(EXERCISE DIRECTIONS):
The full listing should be written out verbatim, and its images should be dropped.

(DATA BLOCK):

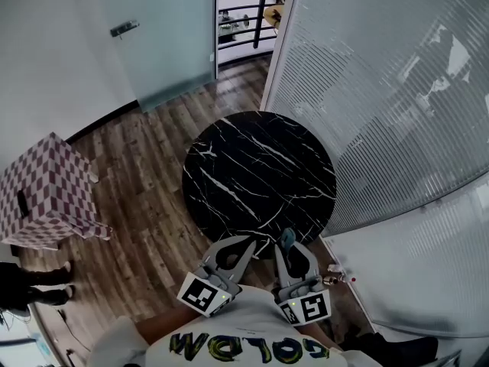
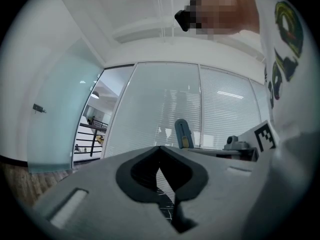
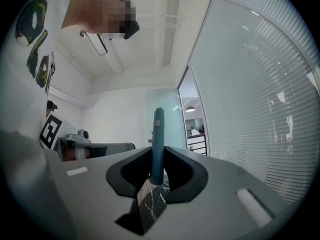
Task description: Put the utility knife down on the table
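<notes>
A teal utility knife [image 3: 158, 134] stands upright between the pads of my right gripper [image 3: 158, 154], which is shut on its lower part. In the head view that gripper [image 1: 286, 245] holds the knife [image 1: 286, 238] over the near edge of the round black marble table [image 1: 260, 167]. My left gripper [image 1: 250, 241] hovers beside it on the left, at the same table edge. In its own view the left gripper [image 2: 160, 151] has its jaws together with nothing between them, and the knife [image 2: 183, 134] shows just to the right.
A pink-and-white checkered box [image 1: 46, 189] stands on the wooden floor at left, with a person's shoes [image 1: 46, 281] near it. A glass wall with blinds [image 1: 382, 90] curves round the table's right side. A frosted glass door [image 1: 153, 37] is at the back.
</notes>
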`<state>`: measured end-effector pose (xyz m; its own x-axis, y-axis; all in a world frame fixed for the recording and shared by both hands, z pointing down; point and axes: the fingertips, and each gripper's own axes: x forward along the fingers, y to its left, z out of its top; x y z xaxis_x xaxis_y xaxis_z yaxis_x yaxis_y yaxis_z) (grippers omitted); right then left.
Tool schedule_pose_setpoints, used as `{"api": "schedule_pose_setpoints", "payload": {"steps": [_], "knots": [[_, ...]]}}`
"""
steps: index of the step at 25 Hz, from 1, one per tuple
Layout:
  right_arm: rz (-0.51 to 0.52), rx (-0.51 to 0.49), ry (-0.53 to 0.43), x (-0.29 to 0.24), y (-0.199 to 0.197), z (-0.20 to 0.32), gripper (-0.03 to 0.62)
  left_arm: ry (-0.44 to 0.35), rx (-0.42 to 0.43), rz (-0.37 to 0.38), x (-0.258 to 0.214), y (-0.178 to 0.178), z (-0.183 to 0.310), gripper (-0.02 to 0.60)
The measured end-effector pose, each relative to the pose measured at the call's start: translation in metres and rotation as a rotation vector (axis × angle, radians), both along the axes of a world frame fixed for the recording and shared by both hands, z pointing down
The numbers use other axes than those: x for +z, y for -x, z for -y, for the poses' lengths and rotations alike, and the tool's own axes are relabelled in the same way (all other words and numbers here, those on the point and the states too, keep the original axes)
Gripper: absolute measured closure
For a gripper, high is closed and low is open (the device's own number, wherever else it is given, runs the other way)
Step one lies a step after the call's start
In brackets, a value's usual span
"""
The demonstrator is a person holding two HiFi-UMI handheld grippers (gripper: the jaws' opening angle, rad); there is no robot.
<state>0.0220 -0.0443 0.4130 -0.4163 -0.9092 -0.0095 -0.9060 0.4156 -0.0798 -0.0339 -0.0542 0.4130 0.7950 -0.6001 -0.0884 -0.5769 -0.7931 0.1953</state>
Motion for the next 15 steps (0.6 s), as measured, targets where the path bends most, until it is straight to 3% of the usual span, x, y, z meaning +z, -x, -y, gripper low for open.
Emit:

(EXERCISE RESULT):
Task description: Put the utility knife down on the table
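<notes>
A teal utility knife [image 3: 158, 134] stands upright between the pads of my right gripper [image 3: 158, 154], which is shut on its lower part. In the head view that gripper [image 1: 286, 245] holds the knife [image 1: 286, 238] over the near edge of the round black marble table [image 1: 260, 167]. My left gripper [image 1: 250, 241] hovers beside it on the left, at the same table edge. In its own view the left gripper [image 2: 160, 151] has its jaws together with nothing between them, and the knife [image 2: 183, 134] shows just to the right.
A pink-and-white checkered box [image 1: 46, 189] stands on the wooden floor at left, with a person's shoes [image 1: 46, 281] near it. A glass wall with blinds [image 1: 382, 90] curves round the table's right side. A frosted glass door [image 1: 153, 37] is at the back.
</notes>
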`<state>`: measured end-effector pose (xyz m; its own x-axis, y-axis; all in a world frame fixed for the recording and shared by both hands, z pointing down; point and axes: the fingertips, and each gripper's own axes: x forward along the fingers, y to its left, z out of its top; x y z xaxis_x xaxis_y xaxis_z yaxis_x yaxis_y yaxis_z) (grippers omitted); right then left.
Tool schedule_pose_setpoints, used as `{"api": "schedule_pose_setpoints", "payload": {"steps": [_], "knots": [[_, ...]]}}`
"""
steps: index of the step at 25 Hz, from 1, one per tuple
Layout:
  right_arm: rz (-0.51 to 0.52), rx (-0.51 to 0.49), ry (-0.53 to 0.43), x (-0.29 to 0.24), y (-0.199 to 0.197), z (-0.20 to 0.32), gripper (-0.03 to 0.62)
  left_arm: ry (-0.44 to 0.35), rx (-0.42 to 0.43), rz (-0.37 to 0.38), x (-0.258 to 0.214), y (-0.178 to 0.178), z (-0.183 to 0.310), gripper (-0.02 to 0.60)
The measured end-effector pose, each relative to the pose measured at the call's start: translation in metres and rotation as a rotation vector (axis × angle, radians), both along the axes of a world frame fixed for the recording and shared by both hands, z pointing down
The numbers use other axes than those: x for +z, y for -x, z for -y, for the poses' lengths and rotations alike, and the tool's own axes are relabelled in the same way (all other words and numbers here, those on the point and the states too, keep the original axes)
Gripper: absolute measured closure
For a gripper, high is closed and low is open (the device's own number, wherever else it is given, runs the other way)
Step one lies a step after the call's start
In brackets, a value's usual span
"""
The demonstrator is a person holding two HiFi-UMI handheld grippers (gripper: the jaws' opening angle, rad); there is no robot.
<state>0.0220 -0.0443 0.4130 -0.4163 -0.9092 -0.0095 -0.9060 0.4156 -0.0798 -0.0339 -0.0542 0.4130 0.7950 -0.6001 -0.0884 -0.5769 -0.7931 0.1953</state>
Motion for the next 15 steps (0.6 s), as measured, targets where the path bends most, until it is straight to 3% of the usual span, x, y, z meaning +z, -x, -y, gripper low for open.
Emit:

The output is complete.